Priorelli Matteo, Pezzulo Giovanni, Stoianov Ivilin Peev
Institute of Cognitive Sciences and Technologies, National Research Council of Italy, 35137 Padova, Italy.
Institute of Cognitive Sciences and Technologies, National Research Council of Italy, 00185 Rome, Italy.
Biomimetics (Basel). 2023 Sep 21;8(5):445. doi: 10.3390/biomimetics8050445.
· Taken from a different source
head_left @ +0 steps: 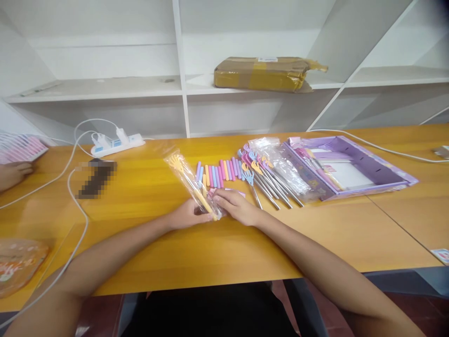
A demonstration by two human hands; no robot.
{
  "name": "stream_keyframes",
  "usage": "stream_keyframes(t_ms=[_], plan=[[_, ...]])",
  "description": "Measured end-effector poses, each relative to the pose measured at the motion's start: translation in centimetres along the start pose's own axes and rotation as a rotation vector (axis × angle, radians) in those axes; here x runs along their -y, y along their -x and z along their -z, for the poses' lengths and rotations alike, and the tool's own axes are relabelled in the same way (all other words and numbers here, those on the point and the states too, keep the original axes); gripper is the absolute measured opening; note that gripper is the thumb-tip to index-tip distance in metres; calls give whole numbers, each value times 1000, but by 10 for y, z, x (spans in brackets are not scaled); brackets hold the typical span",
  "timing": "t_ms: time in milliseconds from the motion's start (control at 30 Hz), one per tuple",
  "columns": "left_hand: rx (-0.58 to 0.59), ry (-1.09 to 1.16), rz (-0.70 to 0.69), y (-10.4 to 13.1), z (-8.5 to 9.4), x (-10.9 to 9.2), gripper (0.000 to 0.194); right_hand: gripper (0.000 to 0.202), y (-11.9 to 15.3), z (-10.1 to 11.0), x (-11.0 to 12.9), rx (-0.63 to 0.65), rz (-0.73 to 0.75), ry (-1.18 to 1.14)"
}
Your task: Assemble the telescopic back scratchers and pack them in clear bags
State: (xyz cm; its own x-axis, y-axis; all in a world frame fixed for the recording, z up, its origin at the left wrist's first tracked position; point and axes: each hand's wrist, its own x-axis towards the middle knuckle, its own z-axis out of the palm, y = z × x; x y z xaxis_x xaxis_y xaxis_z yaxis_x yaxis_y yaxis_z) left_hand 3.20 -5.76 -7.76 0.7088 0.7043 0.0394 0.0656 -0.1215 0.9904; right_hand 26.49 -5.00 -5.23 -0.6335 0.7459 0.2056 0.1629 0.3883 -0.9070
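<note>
A yellow back scratcher [192,183] in a clear plastic sleeve lies slantwise between my hands, its claw end pointing up and left. My left hand [187,214] is closed around the lower part of the sleeve. At the sleeve's bottom end, my right hand [235,205] pinches the plastic near the handle. Just beyond my hands is a row of pastel handle tubes [224,171] in pink, purple, blue and yellow. To their right lies a pile of metal back scratchers [266,175] with coloured claw heads.
A purple display box [329,187] holding bagged pieces stands at the right, beside clear plastic sleeves [287,168]. At the left are a power strip [117,145], white cables and a pixelated dark object [96,179]. Another person's hand [16,174] rests at the far left. A taped carton [259,75] sits on the shelf.
</note>
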Motion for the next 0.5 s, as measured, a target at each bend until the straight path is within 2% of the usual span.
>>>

Depth estimation is an ill-posed problem; objects of different shapes or dimensions, even if at different distances, may project to the same image on the retina. Our brain uses several cues for depth estimation, including monocular cues such as motion parallax and binocular cues such as diplopia. However, it remains unclear how the computations required for depth estimation are implemented in biologically plausible ways. State-of-the-art approaches to depth estimation based on deep neural networks implicitly describe the brain as a hierarchical feature detector. Instead, in this paper we propose an alternative approach that casts depth estimation as a problem of active inference. We show that depth can be inferred by inverting a hierarchical generative model that simultaneously predicts the eyes' projections from a 2D belief over an object. Model inversion consists of a series of biologically plausible homogeneous transformations based on Predictive Coding principles. Under the plausible assumption of a nonuniform fovea resolution, depth estimation favors an active vision strategy that fixates the object with the eyes, rendering the depth belief more accurate. This strategy is not realized by first fixating on a target and then estimating the depth; instead, it combines the two processes through action-perception cycles, with a similar mechanism of the saccades during object recognition. The proposed approach requires only local (top-down and bottom-up) message passing, which can be implemented in biologically plausible neural circuits.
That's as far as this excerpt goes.